_Task details_. Copy out all the lines of the data precisely, omitting any pictures.

_Supplied information_.
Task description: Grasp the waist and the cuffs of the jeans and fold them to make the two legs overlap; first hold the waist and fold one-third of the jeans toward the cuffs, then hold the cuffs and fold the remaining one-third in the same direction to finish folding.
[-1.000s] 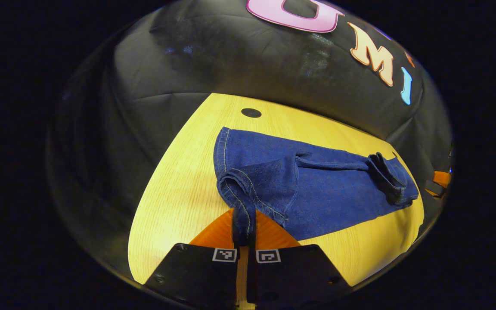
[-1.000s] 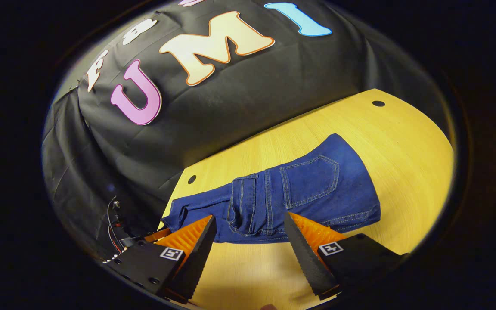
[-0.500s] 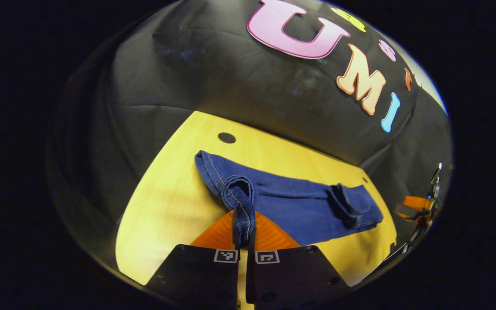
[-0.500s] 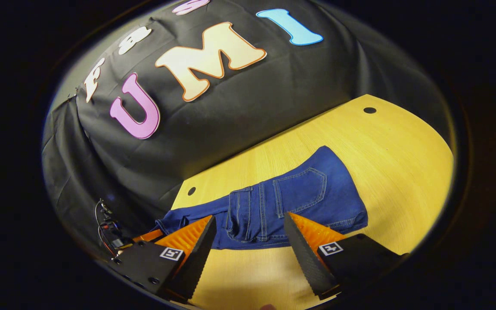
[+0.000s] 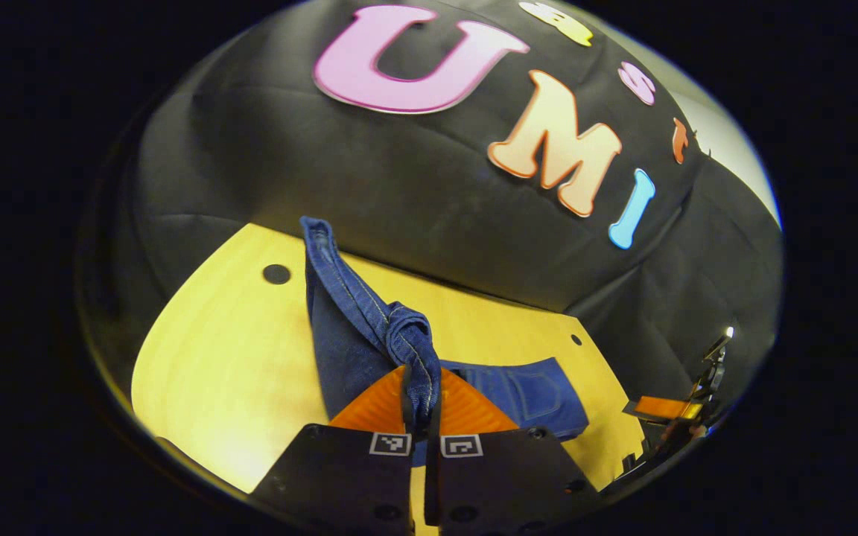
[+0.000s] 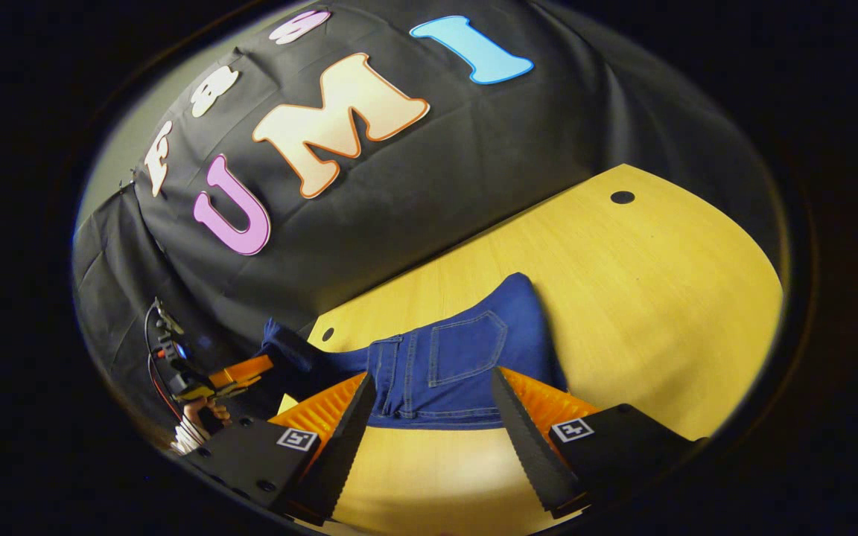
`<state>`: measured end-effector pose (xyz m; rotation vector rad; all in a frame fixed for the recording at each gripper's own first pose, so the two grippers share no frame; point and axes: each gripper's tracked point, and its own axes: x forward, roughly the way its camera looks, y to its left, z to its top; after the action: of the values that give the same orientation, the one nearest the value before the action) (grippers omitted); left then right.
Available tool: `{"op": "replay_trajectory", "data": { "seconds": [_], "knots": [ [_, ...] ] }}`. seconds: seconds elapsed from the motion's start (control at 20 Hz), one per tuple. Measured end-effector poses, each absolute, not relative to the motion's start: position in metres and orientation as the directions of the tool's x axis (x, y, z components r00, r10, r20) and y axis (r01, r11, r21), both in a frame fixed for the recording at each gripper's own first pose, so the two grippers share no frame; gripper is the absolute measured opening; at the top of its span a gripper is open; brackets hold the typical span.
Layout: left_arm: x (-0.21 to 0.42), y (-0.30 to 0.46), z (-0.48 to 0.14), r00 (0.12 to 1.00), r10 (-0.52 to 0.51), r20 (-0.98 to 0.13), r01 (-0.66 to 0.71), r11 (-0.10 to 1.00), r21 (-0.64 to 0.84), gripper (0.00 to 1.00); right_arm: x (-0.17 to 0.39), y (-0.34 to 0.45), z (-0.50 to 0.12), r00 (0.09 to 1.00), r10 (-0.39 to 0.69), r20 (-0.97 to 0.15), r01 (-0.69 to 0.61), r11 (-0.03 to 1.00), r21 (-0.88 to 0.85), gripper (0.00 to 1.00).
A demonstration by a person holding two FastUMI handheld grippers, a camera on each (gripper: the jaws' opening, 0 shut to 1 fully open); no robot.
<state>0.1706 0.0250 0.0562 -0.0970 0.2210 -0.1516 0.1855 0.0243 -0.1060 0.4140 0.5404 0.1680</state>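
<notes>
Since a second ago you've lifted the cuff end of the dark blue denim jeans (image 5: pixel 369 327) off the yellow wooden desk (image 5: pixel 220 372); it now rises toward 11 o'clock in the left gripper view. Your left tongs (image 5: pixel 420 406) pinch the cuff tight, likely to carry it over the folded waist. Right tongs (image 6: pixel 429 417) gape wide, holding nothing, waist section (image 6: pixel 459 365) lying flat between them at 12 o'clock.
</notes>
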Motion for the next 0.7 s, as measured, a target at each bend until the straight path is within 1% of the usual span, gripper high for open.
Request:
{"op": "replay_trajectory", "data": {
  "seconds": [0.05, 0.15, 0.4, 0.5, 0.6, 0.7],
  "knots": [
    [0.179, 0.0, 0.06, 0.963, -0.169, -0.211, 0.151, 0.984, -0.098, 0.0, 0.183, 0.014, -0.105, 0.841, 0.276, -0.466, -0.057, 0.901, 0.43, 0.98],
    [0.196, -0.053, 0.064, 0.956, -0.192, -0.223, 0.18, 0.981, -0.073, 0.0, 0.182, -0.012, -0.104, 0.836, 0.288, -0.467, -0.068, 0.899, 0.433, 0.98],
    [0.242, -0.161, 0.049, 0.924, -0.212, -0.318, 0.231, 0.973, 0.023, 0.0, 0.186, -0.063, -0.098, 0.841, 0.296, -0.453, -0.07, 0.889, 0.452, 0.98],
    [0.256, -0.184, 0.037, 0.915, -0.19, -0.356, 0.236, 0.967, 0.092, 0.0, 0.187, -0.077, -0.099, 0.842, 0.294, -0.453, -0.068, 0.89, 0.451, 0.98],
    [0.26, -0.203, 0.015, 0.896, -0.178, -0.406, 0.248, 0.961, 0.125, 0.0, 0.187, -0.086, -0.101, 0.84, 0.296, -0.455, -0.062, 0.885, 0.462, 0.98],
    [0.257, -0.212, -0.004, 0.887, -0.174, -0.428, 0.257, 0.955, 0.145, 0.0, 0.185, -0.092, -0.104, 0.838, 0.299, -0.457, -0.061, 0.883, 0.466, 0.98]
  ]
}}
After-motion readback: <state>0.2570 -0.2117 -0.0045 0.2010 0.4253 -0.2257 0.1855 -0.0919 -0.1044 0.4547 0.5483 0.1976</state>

_Answer below_.
Task description: Grasp the waist and the cuffs of the jeans and fold them to make the two legs overlap; first hold the waist and fold one-third of the jeans toward the cuffs, then hold the cuffs and fold the remaining one-third in the same direction to finish folding.
[-1.000s] 
[-1.000s] 
[-0.500s] 
[-0.500s] 
[+0.000s] 
[+0.000s] 
`<state>`: measured end-effector pose (xyz m; rotation vector rad; all in a frame fixed for the recording at each gripper's own first pose, so the two grippers share no frame; point and axes: each gripper's tracked point, and its own axes: x forward, roughly the way its camera looks, y to its left, z to its top; after the action: of the values that give the same orientation, the one nearest the value before the action) (grippers omitted); left then right.
Available tool: `{"op": "replay_trajectory", "data": { "seconds": [_], "knots": [ [_, ...] ] }}`. seconds: seconds elapsed from the motion's start (control at 20 Hz), one per tuple. Measured end-effector poses, each absolute, not relative to the motion's start: position in metres and orientation as the directions of the tool's x axis (x, y, z components r00, r10, r20) and y axis (r01, r11, r21), both in a frame fixed for the recording at each gripper's own first pose, so the two grippers share no frame; gripper is the absolute measured opening; at the top of its span a gripper is open; brackets hold the typical span.
Layout: left_arm: x (-0.21 to 0.42), y (-0.30 to 0.46), z (-0.48 to 0.14), r00 (0.12 to 1.00), r10 (-0.52 to 0.51), r20 (-0.98 to 0.13), r01 (-0.66 to 0.71), r11 (-0.10 to 1.00), r21 (-0.64 to 0.84), gripper (0.00 to 1.00); right_arm: x (-0.17 to 0.39), y (-0.34 to 0.45), z (-0.50 to 0.12), r00 (0.09 to 1.00), r10 (-0.39 to 0.69), r20 (-0.97 to 0.15), r01 (-0.69 to 0.61), r11 (-0.03 to 1.00), r21 (-0.88 to 0.85), gripper (0.00 to 1.00).
A demonstration by a person holding two FastUMI handheld grippers, a camera on each (gripper: the jaws' opening, 0 shut to 1 fully open); no robot.
<state>0.1706 0.0250 0.0562 -0.0970 0.2210 -0.1516 0.1855 0.0243 -0.1060 0.4140 0.5404 0.1680</state>
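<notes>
Since a second ago you've lifted the cuff end of the dark blue denim jeans (image 5: pixel 369 327) off the yellow wooden desk (image 5: pixel 220 372); it now rises toward 11 o'clock in the left gripper view. Your left tongs (image 5: pixel 420 406) pinch the cuff tight, likely to carry it over the folded waist. Right tongs (image 6: pixel 429 417) gape wide, holding nothing, waist section (image 6: pixel 459 365) lying flat between them at 12 o'clock.
</notes>
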Motion for the next 0.7 s, as measured, a target at each bend until the straight path is within 1% of the usual span, gripper high for open.
Request:
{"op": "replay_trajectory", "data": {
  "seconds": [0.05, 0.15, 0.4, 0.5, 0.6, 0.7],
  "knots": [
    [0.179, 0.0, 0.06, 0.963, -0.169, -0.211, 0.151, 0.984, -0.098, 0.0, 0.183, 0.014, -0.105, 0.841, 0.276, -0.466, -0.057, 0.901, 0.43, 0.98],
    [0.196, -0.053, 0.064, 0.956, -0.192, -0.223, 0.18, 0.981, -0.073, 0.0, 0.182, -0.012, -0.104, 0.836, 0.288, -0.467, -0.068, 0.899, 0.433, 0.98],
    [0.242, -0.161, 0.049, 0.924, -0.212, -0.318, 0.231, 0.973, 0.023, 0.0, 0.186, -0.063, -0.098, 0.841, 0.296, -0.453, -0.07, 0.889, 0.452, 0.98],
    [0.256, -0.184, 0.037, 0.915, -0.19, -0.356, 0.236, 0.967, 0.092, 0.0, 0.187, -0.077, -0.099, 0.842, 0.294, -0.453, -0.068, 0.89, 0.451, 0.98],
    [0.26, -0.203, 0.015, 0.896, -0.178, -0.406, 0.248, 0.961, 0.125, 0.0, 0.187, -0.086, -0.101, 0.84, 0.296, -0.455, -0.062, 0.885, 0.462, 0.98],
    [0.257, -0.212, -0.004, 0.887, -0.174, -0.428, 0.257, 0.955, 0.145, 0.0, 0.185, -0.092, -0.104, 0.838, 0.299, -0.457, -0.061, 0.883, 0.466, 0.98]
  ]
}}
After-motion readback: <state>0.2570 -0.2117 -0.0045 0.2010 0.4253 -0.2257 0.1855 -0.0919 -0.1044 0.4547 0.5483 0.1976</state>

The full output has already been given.